Abstract

Dry-land agriculture has enormous potential in ensuring nutritious food to the inhabitants and eco-restoration. Khejri (Prosopis cineraria) is a life-line tree of the Thar Desert. It is the most important component of the traditional farming systems of arid and semi-arid region of the north-western part of India. It tolerates extreme edapho-climatic conditions with lush-green foliage and bears fruits that too during the driest period. Its nutritious leaf-fodder (loong) and tender pods (sangri) used extensively. Sangri is sold fresh and dehydrated at high price, and it is the main constituent of Panchkutta vegetable cooking. Prior to CIAH - Khejri Technology, the rural people used to collect tender pods from the natural seedling trees and there was no quality standard for it.

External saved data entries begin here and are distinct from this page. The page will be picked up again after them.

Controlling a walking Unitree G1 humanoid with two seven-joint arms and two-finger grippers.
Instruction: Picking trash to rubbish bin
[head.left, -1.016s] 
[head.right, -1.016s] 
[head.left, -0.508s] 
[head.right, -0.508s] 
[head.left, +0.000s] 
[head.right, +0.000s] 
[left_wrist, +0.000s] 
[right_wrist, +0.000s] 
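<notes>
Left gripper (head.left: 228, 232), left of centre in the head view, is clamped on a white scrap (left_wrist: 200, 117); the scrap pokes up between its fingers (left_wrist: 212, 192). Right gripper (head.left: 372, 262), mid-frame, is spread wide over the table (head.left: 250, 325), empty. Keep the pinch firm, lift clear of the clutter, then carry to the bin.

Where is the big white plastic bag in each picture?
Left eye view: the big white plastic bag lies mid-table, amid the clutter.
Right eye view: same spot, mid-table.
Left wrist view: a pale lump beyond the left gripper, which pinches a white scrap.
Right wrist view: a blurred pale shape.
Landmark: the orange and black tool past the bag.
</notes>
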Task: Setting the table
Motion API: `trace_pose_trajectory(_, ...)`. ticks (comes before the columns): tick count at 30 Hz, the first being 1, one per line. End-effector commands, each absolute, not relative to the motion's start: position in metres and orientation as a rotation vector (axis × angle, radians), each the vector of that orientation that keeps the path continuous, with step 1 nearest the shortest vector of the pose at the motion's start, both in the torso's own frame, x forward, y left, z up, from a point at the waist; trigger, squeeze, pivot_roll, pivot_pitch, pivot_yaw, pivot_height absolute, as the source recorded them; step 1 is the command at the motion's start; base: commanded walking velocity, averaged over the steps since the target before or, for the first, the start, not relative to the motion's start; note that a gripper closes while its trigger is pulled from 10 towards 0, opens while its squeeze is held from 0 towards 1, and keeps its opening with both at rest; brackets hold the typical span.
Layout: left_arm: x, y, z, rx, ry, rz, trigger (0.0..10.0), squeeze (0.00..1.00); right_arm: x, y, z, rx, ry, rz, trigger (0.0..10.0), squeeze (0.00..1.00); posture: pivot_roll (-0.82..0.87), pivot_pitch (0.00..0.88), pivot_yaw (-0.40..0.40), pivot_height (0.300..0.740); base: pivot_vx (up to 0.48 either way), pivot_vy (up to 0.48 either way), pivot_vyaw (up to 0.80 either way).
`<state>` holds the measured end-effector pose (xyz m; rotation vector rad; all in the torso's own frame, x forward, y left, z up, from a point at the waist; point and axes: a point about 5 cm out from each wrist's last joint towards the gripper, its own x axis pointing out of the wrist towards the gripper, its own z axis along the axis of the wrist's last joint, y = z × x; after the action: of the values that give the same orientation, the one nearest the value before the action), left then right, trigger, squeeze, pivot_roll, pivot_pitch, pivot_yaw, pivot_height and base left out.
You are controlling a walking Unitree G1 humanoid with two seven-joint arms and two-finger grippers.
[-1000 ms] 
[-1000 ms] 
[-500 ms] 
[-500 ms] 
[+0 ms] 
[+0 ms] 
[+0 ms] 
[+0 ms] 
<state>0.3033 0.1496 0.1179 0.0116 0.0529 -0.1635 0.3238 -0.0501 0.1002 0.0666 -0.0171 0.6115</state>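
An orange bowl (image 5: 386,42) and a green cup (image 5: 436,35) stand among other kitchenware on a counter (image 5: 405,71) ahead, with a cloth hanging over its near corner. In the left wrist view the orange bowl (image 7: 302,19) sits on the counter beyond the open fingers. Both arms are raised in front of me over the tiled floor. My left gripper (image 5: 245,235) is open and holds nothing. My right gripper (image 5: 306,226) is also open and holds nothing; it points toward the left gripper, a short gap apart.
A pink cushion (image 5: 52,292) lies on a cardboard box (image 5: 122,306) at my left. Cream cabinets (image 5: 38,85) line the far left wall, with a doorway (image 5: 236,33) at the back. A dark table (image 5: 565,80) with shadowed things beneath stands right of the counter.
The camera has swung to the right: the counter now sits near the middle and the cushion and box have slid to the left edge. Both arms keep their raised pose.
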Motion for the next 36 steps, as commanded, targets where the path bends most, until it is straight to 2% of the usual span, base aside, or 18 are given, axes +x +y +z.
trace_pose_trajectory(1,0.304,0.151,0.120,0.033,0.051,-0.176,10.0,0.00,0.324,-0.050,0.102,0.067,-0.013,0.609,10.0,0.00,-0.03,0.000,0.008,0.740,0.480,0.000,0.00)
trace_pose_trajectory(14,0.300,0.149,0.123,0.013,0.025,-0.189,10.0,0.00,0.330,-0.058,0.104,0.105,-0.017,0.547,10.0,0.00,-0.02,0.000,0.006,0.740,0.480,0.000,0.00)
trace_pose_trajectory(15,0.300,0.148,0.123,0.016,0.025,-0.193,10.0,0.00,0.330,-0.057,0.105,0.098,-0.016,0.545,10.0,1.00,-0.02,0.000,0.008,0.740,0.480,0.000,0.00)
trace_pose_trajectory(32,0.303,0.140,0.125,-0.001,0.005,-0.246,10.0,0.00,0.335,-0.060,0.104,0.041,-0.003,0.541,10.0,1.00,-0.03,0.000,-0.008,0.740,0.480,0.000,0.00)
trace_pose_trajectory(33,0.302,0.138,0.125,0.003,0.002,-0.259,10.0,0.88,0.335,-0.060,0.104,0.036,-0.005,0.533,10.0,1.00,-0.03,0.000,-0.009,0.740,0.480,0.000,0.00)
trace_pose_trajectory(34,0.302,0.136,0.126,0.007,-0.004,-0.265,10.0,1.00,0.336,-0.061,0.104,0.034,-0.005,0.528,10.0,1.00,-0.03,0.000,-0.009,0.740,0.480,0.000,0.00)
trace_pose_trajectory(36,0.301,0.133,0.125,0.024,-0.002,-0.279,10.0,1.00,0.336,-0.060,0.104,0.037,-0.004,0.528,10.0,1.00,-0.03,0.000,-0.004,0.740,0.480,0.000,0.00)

For horticultural exploitation, a series of technological advancements have been made at ICAR-CIAH and first-time recommended are patch-budding for vegetative propagation for conservation of the elite genotypes and mass-multiplication of true-to-type plants in the nursery, in-situ orchard establishment by bud-grafting, induction of thornlessness in plants, variety-Thar Shobha, crop-regulation to harvest both sangri and loong annually, on-farm value-addition and diversified crop-combination models adopting HBCPSMA concept such as Organic Panchkuta, native, multi-purpose and intensive production. Based on crop-commodity potentialities, khejri planting models viz., KM–1, KM–3, KM–7, KM–9 and KM–11 exhibited tremendous scope for desert horticultural promotion and agro-ecological prosperity.